• _ASSIGNMENT_: Look in the material below for the line with "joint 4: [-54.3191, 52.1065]" and the line with "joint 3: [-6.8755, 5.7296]", then set down exactly those two lines and all lines between, nothing more.

• _INFORMATION PROVIDED_:

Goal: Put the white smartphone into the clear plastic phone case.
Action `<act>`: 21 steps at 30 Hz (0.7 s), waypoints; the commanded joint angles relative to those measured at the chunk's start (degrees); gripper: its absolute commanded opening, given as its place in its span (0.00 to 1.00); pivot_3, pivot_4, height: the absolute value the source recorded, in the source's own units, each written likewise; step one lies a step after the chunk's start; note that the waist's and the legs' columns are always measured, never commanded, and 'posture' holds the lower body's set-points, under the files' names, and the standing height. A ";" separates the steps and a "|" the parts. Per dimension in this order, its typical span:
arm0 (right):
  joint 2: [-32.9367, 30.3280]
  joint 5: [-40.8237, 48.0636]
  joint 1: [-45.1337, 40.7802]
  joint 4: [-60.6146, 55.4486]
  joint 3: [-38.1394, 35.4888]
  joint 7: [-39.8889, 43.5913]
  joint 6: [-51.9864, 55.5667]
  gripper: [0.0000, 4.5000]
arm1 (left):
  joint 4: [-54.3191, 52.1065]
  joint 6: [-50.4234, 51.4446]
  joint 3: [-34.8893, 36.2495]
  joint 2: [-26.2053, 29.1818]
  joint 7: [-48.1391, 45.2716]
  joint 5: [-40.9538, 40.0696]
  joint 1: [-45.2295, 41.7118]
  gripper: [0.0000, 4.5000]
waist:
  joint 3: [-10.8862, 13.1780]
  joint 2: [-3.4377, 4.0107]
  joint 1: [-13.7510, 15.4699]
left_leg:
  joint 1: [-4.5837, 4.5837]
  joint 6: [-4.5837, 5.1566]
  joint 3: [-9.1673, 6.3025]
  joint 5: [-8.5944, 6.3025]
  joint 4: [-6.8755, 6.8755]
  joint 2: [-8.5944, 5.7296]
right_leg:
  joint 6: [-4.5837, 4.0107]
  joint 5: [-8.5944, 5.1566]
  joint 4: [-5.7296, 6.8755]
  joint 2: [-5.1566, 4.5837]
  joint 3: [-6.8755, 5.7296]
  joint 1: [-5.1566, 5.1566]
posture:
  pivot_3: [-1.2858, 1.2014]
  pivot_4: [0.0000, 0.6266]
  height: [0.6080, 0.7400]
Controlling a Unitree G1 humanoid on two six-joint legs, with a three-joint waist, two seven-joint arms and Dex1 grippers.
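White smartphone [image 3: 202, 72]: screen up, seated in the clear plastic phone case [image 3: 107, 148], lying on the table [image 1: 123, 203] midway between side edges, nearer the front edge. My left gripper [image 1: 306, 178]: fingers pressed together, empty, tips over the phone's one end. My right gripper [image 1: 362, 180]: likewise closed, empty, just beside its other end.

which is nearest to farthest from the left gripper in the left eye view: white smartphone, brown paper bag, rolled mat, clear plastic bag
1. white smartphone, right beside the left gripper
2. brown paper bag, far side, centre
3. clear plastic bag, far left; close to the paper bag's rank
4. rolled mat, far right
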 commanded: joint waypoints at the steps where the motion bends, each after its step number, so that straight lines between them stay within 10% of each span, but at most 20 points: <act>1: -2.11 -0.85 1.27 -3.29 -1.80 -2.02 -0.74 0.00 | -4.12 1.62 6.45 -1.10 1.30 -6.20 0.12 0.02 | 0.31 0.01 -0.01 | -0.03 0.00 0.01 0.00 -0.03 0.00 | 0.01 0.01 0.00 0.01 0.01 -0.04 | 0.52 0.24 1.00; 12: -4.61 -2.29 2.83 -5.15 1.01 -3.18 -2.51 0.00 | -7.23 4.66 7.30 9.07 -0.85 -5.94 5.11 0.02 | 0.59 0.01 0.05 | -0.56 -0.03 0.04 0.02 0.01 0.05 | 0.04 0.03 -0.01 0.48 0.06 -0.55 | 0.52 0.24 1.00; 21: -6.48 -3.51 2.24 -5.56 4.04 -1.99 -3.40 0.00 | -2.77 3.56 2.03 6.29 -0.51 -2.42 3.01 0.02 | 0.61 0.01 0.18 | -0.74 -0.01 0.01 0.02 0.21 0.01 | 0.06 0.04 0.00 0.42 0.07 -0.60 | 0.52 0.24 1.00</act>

• _ANSWER_:
  joint 4: [-54.3191, 52.1065]
  joint 6: [-50.4234, 51.4446]
  joint 3: [-34.8893, 36.2495]
  joint 2: [-26.2053, 29.1818]
  joint 7: [-48.1391, 45.2716]
  joint 5: [-40.9538, 40.0696]
  joint 1: [-45.2295, 41.7118]
  gripper: [0.0000, 4.5000]
waist:
  joint 3: [-10.8862, 13.1780]
  joint 2: [-3.4377, 4.0107]
  joint 1: [-13.7510, 15.4699]
left_leg:
  joint 1: [-4.5837, 4.5837]
  joint 6: [-4.5837, 5.1566]
  joint 3: [-9.1673, 6.3025]
  joint 5: [-8.5944, 6.3025]
  joint 4: [-6.8755, 6.8755]
  joint 2: [-8.5944, 5.7296]
right_leg:
  joint 6: [-4.5837, 4.0107]
  joint 5: [-8.5944, 5.1566]
  joint 4: [-5.7296, 6.8755]
  joint 2: [-5.1566, 4.5837]
  joint 3: [-6.8755, 5.7296]

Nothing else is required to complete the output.